I think one usage of user-specified key is for NVDIMM, since CPU key will be gone after machine
reboot, therefore if NVDIMM is encrypted by CPU key we are not able to retrieve it once
shutdown/reboot, etc.

There are some other use cases that already require tenant to send key to CSP. For example, the VM
image can be provided by tenant and encrypted by tenant's own key, and tenant needs to send key to
CSP when asking CSP to run that encrypted image. But tenant will need to trust CSP in such case,
which brings us why tenant wants to use his own image at first place (I have to say I myself is not
convinced the value of such use case). I think there are two levels of trustiness involved here: 1)
tenant needs to trust CSP anyway; 2) but CSP needs to convince tenant that CSP can be trusted, ie,
by proving it can prevent potential attack from malicious employee (ie, by raising bar by using
MKTME), etc.

Thanks,
-Kai

Huang, Kai Dec. 7, 2018, 2:05 a.m. UTC | #19

On Wed, 2018-12-05 at 22:19 +0000, Sakkinen, Jarkko wrote:
> On Tue, 2018-12-04 at 11:19 -0800, Andy Lutomirski wrote:
> > I'm not Thomas, but I think it's the wrong direction.  As it stands,
> > encrypt_mprotect() is an incomplete version of mprotect() (since it's
> > missing the protection key support), and it's also functionally just
> > MADV_DONTNEED.  In other words, the sole user-visible effect appears
> > to be that the existing pages are blown away.  The fact that it
> > changes the key in use doesn't seem terribly useful, since it's
> > anonymous memory, and the most secure choice is to use CPU-managed
> > keying, which appears to be the default anyway on TME systems.  It
> > also has totally unclear semantics WRT swap, and, off the top of my
> > head, it looks like it may have serious cache-coherency issues and
> > like swapping the pages might corrupt them, both because there are no
> > flushes and because the direct-map alias looks like it will use the
> > default key and therefore appear to contain the wrong data.
> > 
> > I would propose a very different direction: don't try to support MKTME
> > at all for anonymous memory, and instead figure out the important use
> > cases and support them directly.  The use cases that I can think of
> > off the top of my head are:
> > 
> > 1. pmem.  This should probably use a very different API.
> > 
> > 2. Some kind of VM hardening, where a VM's memory can be protected a
> > little tiny bit from the main kernel.  But I don't see why this is any
> > better than XPO (eXclusive Page-frame Ownership), which brings to
> > mind:
> 
> What is the threat model anyway for AMD and Intel technologies?
> 
> For me it looks like that you can read, write and even replay 
> encrypted pages both in SME and TME. 

Right. Neither of them (including MKTME) prevents replay attack. But in my understanding SEV doesn't
prevent replay attack either since it doesn't have integrity protection.

Thanks,
-Kai

Dave Hansen Dec. 7, 2018, 4:23 a.m. UTC | #20

On 12/6/18 5:55 PM, Huang, Kai wrote:
> I think one usage of user-specified key is for NVDIMM, since CPU key
> will be gone after machine reboot, therefore if NVDIMM is encrypted
> by CPU key we are not able to retrieve it once shutdown/reboot, etc.
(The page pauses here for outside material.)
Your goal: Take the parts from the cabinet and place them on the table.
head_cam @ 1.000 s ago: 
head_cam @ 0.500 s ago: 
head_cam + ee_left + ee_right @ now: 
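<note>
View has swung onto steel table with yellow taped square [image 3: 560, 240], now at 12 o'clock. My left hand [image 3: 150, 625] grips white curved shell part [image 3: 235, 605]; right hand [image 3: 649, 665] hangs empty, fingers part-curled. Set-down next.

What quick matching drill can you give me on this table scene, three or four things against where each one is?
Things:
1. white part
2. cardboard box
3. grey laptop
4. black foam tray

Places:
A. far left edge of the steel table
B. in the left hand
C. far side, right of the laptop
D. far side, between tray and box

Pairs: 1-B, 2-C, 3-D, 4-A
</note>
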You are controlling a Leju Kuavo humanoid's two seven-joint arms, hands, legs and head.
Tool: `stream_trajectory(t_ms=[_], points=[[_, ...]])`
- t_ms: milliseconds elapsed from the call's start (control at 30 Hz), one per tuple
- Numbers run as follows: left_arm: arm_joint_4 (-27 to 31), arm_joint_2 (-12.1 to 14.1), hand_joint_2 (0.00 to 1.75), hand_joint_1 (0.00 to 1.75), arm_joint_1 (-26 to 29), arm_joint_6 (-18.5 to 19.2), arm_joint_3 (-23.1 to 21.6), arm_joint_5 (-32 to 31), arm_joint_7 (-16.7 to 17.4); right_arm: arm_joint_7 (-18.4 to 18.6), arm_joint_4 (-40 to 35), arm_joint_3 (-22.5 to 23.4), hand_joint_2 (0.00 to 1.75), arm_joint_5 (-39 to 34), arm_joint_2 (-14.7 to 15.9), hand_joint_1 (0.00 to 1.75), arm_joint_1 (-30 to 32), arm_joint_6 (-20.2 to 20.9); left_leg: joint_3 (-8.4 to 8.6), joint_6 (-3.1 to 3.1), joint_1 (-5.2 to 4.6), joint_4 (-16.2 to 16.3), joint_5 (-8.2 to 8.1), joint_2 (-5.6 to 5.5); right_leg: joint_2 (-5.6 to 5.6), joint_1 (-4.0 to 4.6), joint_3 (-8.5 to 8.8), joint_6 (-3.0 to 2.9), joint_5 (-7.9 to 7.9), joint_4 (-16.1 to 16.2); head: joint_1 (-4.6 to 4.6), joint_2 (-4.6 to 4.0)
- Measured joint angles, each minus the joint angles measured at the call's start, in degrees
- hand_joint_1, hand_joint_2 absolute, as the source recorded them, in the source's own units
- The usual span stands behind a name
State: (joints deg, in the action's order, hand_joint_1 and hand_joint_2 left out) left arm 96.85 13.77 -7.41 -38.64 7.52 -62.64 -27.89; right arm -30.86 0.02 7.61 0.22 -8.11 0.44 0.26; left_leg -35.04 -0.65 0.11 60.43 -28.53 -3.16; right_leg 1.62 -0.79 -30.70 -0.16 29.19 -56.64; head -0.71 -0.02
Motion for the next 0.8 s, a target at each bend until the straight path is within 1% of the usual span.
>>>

I think we all agree that the NVDIMM uses are really useful.

But, these patches don't implement that.  So, if NVDIMMs are the only
reasonable use case, we shouldn't merge these patches until we add
NVDIMM support.

Jarkko Sakkinen Dec. 7, 2018, 6:48 a.m. UTC | #21

On Thu, Dec 06, 2018 at 06:05:50PM -0800, Huang, Kai wrote:
> On Wed, 2018-12-05 at 22:19 +0000, Sakkinen, Jarkko wrote:
> > On Tue, 2018-12-04 at 11:19 -0800, Andy Lutomirski wrote:
> > > I'm not Thomas, but I think it's the wrong direction.  As it stands,
> > > encrypt_mprotect() is an incomplete version of mprotect() (since it's
> > > missing the protection key support), and it's also functionally just
> > > MADV_DONTNEED.  In other words, the sole user-visible effect appears
> > > to be that the existing pages are blown away.  The fact that it
> > > changes the key in use doesn't seem terribly useful, since it's
> > > anonymous memory, and the most secure choice is to use CPU-managed
> > > keying, which appears to be the default anyway on TME systems.  It
> > > also has totally unclear semantics WRT swap, and, off the top of my
> > > head, it looks like it may have serious cache-coherency issues and
> > > like swapping the pages might corrupt them, both because there are no
> > > flushes and because the direct-map alias looks like it will use the
> > > default key and therefore appear to contain the wrong data.
> > > 
> > > I would propose a very different direction: don't try to support MKTME
> > > at all for anonymous memory, and instead figure out the important use
> > > cases and support them directly.  The use cases that I can think of
> > > off the top of my head are:
> > > 
> > > 1. pmem.  This should probably use a very different API.
> > > 
> > > 2. Some kind of VM hardening, where a VM's memory can be protected a
> > > little tiny bit from the main kernel.  But I don't see why this is any
> > > better than XPO (eXclusive Page-frame Ownership), which brings to
> > > mind:
> > 
> > What is the threat model anyway for AMD and Intel technologies?
> > 
> > For me it looks like that you can read, write and even replay 
> > encrypted pages both in SME and TME. 
> 
> Right. Neither of them (including MKTME) prevents replay attack. But
> in my understanding SEV doesn't prevent replay attack either since it
> doesn't have integrity protection.

Yep, it doesn't :-) That's why I've been wondering after seeing
presentations concerning SME and SVE what they are good for.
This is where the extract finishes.